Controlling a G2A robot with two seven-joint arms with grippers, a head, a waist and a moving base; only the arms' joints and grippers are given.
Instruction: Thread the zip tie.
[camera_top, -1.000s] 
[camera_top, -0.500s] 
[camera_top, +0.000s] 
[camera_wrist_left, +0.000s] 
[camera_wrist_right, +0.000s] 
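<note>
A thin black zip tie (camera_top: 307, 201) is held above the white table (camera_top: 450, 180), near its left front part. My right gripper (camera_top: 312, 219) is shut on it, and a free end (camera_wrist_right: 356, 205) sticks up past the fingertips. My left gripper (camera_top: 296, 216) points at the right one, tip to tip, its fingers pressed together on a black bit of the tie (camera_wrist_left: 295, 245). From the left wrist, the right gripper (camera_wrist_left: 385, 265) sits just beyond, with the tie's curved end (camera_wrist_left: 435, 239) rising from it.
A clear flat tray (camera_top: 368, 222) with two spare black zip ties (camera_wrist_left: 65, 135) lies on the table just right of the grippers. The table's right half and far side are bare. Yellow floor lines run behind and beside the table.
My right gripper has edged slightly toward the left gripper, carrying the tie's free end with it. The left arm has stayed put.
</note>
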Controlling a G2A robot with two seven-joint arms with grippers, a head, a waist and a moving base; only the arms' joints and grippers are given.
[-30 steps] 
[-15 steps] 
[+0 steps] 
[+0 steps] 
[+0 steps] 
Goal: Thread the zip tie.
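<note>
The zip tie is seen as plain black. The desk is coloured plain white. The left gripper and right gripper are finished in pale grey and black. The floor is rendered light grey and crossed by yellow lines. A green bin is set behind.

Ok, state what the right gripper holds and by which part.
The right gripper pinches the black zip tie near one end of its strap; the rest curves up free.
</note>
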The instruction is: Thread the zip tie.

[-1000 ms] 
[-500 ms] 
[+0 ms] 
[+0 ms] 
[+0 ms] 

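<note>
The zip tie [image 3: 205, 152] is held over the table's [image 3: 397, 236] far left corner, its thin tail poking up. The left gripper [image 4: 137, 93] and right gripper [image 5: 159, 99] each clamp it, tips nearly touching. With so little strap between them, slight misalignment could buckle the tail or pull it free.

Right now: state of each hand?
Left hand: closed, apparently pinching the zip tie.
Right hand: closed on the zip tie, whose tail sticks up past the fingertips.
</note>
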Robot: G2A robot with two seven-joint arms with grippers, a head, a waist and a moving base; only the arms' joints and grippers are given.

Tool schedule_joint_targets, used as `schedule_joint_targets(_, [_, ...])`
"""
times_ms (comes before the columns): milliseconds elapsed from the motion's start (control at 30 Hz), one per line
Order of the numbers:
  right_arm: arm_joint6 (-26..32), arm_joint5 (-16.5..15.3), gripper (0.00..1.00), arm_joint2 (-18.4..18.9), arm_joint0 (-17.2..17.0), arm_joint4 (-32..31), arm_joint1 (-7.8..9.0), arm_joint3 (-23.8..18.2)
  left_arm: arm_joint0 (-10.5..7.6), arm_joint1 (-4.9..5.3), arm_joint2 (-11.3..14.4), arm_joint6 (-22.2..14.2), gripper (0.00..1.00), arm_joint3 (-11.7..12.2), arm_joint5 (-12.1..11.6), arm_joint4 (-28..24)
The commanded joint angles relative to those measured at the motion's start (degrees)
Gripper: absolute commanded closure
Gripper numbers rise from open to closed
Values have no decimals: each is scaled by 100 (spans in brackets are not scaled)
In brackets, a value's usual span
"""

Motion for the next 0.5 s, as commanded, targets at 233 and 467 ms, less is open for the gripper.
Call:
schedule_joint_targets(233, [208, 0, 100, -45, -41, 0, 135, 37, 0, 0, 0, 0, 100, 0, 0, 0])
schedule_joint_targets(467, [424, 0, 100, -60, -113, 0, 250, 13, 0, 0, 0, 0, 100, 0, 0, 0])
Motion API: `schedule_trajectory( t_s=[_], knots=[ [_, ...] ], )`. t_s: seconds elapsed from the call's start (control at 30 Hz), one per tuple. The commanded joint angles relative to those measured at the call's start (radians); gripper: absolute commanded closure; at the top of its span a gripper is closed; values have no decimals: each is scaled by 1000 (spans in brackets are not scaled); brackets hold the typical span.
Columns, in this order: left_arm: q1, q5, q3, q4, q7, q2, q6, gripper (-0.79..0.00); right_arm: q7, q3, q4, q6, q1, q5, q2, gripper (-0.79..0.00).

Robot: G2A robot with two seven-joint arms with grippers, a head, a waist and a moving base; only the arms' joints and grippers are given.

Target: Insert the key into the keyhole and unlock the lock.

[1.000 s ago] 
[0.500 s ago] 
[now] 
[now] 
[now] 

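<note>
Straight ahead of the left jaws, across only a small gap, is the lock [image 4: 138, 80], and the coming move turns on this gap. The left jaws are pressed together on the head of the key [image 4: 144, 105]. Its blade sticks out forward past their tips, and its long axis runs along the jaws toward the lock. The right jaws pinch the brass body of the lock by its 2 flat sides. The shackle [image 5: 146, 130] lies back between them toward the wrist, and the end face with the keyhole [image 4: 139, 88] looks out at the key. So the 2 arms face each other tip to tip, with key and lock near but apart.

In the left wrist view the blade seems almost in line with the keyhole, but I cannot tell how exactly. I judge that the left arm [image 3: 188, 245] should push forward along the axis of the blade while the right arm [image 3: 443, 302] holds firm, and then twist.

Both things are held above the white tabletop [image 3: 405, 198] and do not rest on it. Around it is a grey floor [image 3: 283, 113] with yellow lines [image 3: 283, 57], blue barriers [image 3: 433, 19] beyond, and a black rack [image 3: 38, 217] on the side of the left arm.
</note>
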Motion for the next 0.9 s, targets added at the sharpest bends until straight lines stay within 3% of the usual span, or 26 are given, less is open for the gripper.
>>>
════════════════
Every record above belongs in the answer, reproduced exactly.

Controlling a G2A robot with two seven-joint arms with grippers, a head, a waist and a moving base; only the arms' joints and grippers are given.
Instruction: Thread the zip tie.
[camera_top, -1.000s] 
[camera_top, -0.500s] 
[camera_top, +0.000s] 
[camera_wrist_left, +0.000s] 
[camera_wrist_right, +0.000s] 
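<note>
A thin black zip tie (camera_top: 307, 201) is held above the white table (camera_top: 450, 180), near its left front part. My right gripper (camera_top: 312, 219) is shut on it, and a free end (camera_wrist_right: 356, 205) sticks up past the fingertips. My left gripper (camera_top: 296, 216) points at the right one, tip to tip, its fingers pressed together on a black bit of the tie (camera_wrist_left: 295, 245). From the left wrist, the right gripper (camera_wrist_left: 385, 265) sits just beyond, with the tie's curved end (camera_wrist_left: 435, 239) rising from it.
A clear flat tray (camera_top: 368, 222) with two spare black zip ties (camera_wrist_left: 65, 135) lies on the table just right of the grippers. The table's right half and far side are bare. Yellow floor lines run behind and beside the table.
My right gripper has edged slightly toward the left gripper, carrying the tie's free end with it. The left arm has stayed put.
</note>
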Controlling a G2A robot with two seven-joint arms with grippers, a head, a waist and a moving base; only the arms' joints and grippers are given.
[-30 steps] 
[-15 steps] 
[+0 steps] 
[+0 steps] 
[+0 steps] 
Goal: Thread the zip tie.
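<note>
The zip tie is seen as plain black. The desk is coloured plain white. The left gripper and right gripper are finished in pale grey and black. The floor is rendered light grey and crossed by yellow lines. A green bin is set behind.

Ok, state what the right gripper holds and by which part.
The right gripper pinches the black zip tie near one end of its strap; the rest curves up free.
</note>
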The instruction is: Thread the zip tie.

[-1000 ms] 
[-500 ms] 
[+0 ms] 
[+0 ms] 
[+0 ms] 

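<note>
The zip tie [image 3: 205, 152] is held over the table's [image 3: 397, 236] far left corner, its thin tail poking up. The left gripper [image 4: 137, 93] and right gripper [image 5: 159, 99] each clamp it, tips nearly touching. With so little strap between them, slight misalignment could buckle the tail or pull it free.

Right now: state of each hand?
Left hand: closed, apparently pinching the zip tie.
Right hand: closed on the zip tie, whose tail sticks up past the fingertips.
</note>
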Robot: G2A robot with two seven-joint arms with grippers, a head, a waist and a moving base; only the arms' joints and grippers are given.

Tool schedule_joint_targets, used as `schedule_joint_targets(_, [_, ...])`
"""
times_ms (comes before the columns): milliseconds elapsed from the motion's start (control at 30 Hz), one per line
Order of the numbers:
  right_arm: arm_joint6 (-26..32), arm_joint5 (-16.5..15.3), gripper (0.00..1.00), arm_joint2 (-18.4..18.9), arm_joint0 (-17.2..17.0), arm_joint4 (-32..31), arm_joint1 (-7.8..9.0), arm_joint3 (-23.8..18.2)
  left_arm: arm_joint0 (-10.5..7.6), arm_joint1 (-4.9..5.3), arm_joint2 (-11.3..14.4), arm_joint6 (-22.2..14.2), gripper (0.00..1.00), arm_joint3 (-11.7..12.2), arm_joint5 (-12.1..11.6), arm_joint4 (-28..24)
The commanded joint angles relative to those measured at the motion's start (degrees)
Gripper: absolute commanded closure
Gripper numbers rise from open to closed
Values have no decimals: each is scaled by 100 (spans in brackets are not scaled)
In brackets, a value's usual span
"""

Motion for the next 0.5 s, as commanded, targets at 233 and 467 ms, less is open for the gripper.
Call:
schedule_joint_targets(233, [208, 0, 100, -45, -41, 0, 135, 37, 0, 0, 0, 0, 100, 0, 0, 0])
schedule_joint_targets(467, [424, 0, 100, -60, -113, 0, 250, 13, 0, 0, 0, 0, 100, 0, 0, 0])
Motion API: `schedule_trajectory( t_s=[_], knots=[ [_, ...] ], )`. t_s: seconds elapsed from the call's start (control at 30 Hz), one per tuple. The commanded joint angles relative to those measured at the call's start (radians); gripper: absolute commanded closure; at the top of its span a gripper is closed; values have no decimals: each is scaled by 1000 (spans in brackets are not scaled); brackets hold the typical span.
Columns, in this order: left_arm: q1, q5, q3, q4, q7, q2, q6, gripper (-0.79..0.00); right_arm: q7, q3, q4, q6, q1, q5, q2, gripper (-0.79..0.00).

Robot: G2A robot with two seven-joint arms with grippers, a head, a waist and a moving base; only the arms' joints and grippers are given.

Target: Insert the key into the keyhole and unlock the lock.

[1.000 s ago] 
[0.500 s ago] 
[now] 
[now] 
[now] 

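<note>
Straight ahead of the left jaws, across only a small gap, is the lock [image 4: 138, 80], and the coming move turns on this gap. The left jaws are pressed together on the head of the key [image 4: 144, 105]. Its blade sticks out forward past their tips, and its long axis runs along the jaws toward the lock. The right jaws pinch the brass body of the lock by its 2 flat sides. The shackle [image 5: 146, 130] lies back between them toward the wrist, and the end face with the keyhole [image 4: 139, 88] looks out at the key. So the 2 arms face each other tip to tip, with key and lock near but apart.

In the left wrist view the blade seems almost in line with the keyhole, but I cannot tell how exactly. I judge that the left arm [image 3: 188, 245] should push forward along the axis of the blade while the right arm [image 3: 443, 302] holds firm, and then twist.

Both things are held above the white tabletop [image 3: 405, 198] and do not rest on it. Around it is a grey floor [image 3: 283, 113] with yellow lines [image 3: 283, 57], blue barriers [image 3: 433, 19] beyond, and a black rack [image 3: 38, 217] on the side of the left arm.
</note>
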Motion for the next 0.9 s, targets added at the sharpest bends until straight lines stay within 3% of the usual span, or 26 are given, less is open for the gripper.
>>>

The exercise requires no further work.